Jumain Appe menilai produktivitas dan nilai tambah dari sektror pertanian sudah bagus, namun belum optimal. Misalnya pengembangan benih unggul nasional yang dipelopori oleh Institut Pertanian Bogor (ITB), belum mampu memenuhi standar nasional 6 ton/hektar. Karena itu sinergi antar lembaga harus ditingkatkan terus menerus agar pengembangan benih unggul ini bisa dilaksanakan secara nasional.
“Revolusi industri 4.0 merupakan momen untuk melakukan perubahan revolusioner di bidang teknologi pangan untuk menyokong ketahanan pangan nasional. Dengan bersinergi, bekerjasama, saling terbuka, melibatkan seluruh komponen pemerintahan, akademisi, dunia usaha dan masyarakat serta industri kreatif adalah kunci untuk berinovasi di masa depan,” tambahnya.
Dalam kesempatan tersebut, Direktur Inovasi Industri Direktorat Jenderal Penguatan Inovasi, Santosa Yudo Warsono menyampaikan adanya permasalahan nasional dan bagaimana iptek berperan dengan adanya ratusan varietas yang dapat dibedah, berapa besar dana yang digunakan untuk melepas varietas dan berapa besar impact-nya yang dimanfaatkan oleh masyarakat.
Kegiatan terkait iptek harus dilihat apakah benar-benar nyata dalam menghadapi permasalahan yang ada di pemerintah terutama terkait padi, jagung, dan kedelai (Pajale).
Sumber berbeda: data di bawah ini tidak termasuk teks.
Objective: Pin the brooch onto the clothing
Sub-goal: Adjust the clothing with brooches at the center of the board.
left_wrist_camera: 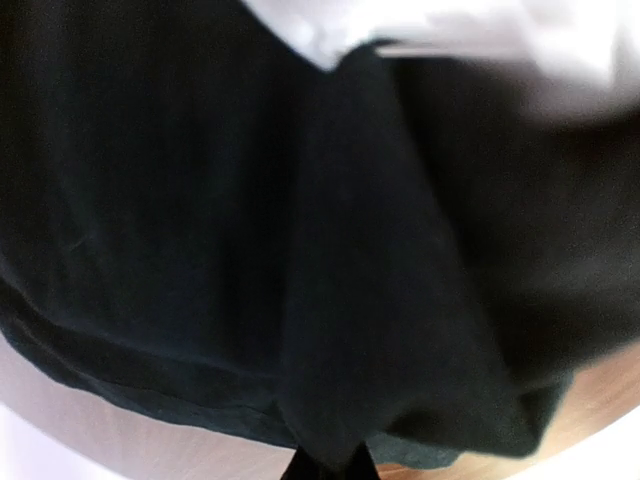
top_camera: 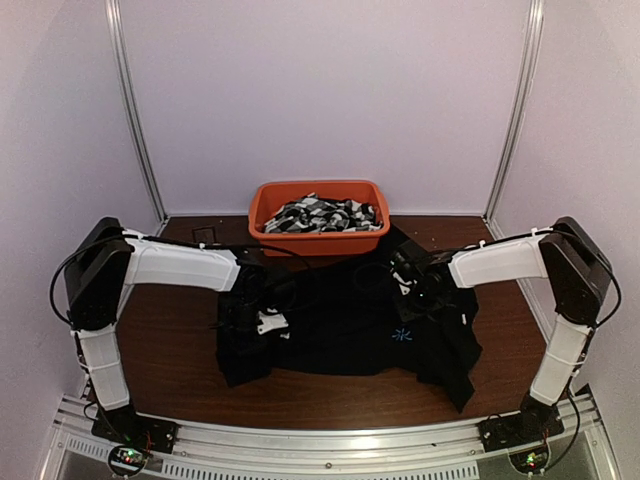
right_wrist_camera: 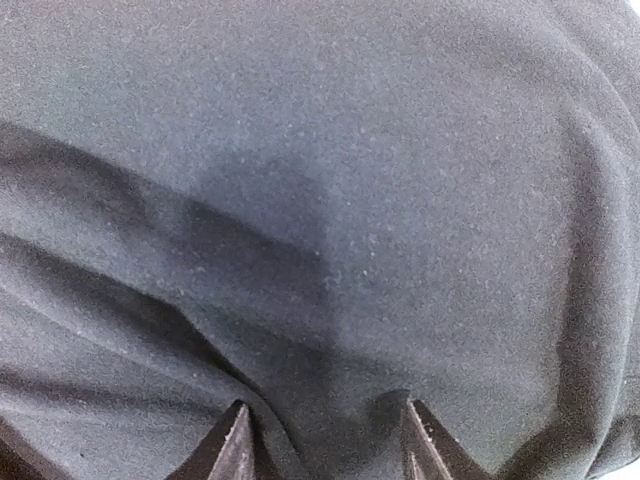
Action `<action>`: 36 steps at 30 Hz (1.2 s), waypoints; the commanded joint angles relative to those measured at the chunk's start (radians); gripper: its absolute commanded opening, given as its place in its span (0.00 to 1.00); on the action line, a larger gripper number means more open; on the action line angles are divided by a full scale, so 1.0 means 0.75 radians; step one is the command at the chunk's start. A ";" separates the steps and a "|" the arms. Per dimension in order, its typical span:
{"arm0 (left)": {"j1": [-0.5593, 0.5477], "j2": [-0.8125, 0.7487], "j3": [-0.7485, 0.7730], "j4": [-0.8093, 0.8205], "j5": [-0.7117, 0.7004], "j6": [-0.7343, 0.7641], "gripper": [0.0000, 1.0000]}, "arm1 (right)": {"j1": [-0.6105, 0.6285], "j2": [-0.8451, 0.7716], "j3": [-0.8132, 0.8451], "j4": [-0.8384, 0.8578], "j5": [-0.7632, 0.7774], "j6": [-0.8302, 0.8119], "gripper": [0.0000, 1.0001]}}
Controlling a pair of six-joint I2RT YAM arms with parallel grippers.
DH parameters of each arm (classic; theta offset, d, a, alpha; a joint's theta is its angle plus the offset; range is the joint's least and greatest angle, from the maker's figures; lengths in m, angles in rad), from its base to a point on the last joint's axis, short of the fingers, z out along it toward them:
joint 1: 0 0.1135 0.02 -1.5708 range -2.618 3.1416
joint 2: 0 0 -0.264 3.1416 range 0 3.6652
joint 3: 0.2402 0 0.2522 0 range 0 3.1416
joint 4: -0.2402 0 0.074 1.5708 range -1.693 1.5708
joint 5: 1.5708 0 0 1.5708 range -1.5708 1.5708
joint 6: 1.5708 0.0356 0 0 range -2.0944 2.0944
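Shows a black shirt (top_camera: 340, 330) spread rumpled over the middle of the brown worktop (top_camera: 170, 350), with a light-blue starburst mark (top_camera: 402, 335) on its front, right of centre. Shows an orange tub (top_camera: 300, 238) just behind the shirt, near the back wall, filled with black-and-white patterned fabrics (top_camera: 325, 213). Finds the left end effector (top_camera: 263, 323) down on the shirt's left part, well apart from the starburst. Reveals, through the left wrist camera, dark tips drawn together at the bottom edge of the frame and clamped on a fold of the black cloth gathered to a point there, with a strip of bare wood visible beyond the hem. Finds the right end effector (top_camera: 405, 280) on the shirt's upper right area, near the starburst and behind it. Reveals, through the right wrist camera, two pointed fingertips (right_wrist_camera: 235, 445) standing apart and pressed into the fabric, a low hump of cloth between, nothing clearly gripped. Fills both wrist views almost wholly with black fabric.
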 commanded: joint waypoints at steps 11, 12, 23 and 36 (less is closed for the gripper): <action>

Ada banyak ribuan penelitian dan sebagian besar di bidang pangan.
“Kita tidak hanya dituntut riset saja, tetapi harus sudah bisa mendesain kegiatan hilirisasi dengan mendayagunakan perguruan tinggi yang tersebar terkait swasembada pangan, karena beberapa perguruan tinggi sudah taken kontrak dengan Menristekdikti dan sudah ada beberapa inovasi yang sudah dimobilisasi” ungkap Santosa.
Menurutnya, permasalahan inti dari perguruan tinggi adalah setelah melepas varietas selanjutnya hilirnya dari varietas tersebut akan kemana. “Di sini kita tidak hanya berbicara tentang melepas varietas dan risetnya saja, tetapi selanjutnya bagaimana varietas tersebut diproduksi massal, apakah bernilai komersial atau tidak. Jika tidak bernilai komersial, maka pemerintah yang harus ambil alih,” pungkasnya.